● **Your task**
Repeat verbatim what the listing holds, but not its pictures.

-- Data follows --

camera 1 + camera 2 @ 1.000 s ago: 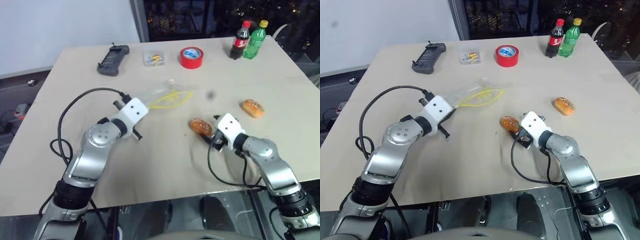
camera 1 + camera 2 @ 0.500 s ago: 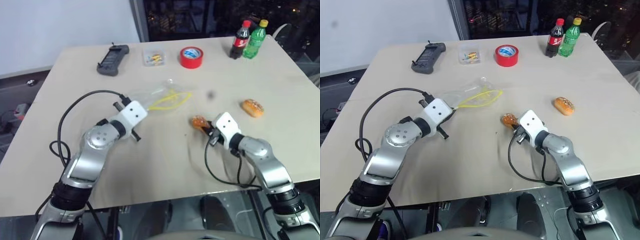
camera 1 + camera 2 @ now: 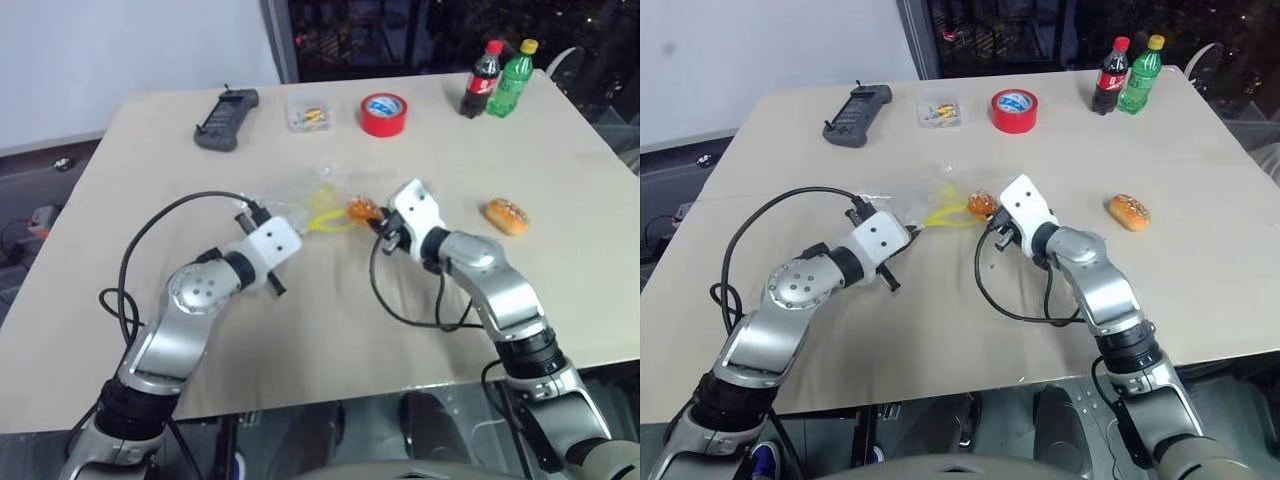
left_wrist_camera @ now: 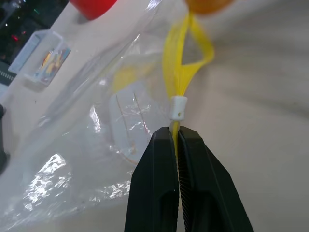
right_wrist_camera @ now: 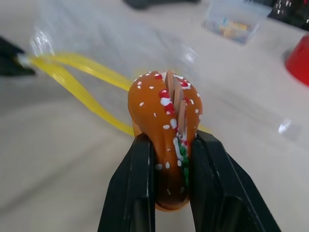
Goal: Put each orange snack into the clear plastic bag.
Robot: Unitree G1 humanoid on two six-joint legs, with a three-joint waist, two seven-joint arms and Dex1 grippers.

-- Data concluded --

● **Exercise answer**
camera 1 + camera 2 @ 1.000 s ago: 
camera 1 + camera 2 @ 0.500 s ago: 
camera 1 + camera 2 @ now: 
left_wrist_camera @ now: 
right_wrist_camera @ now: 
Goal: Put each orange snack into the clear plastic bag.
Robot: Unitree G1 humanoid on two six-joint legs, with a three-joint waist, two seven-joint arms and Dex1 grippers.

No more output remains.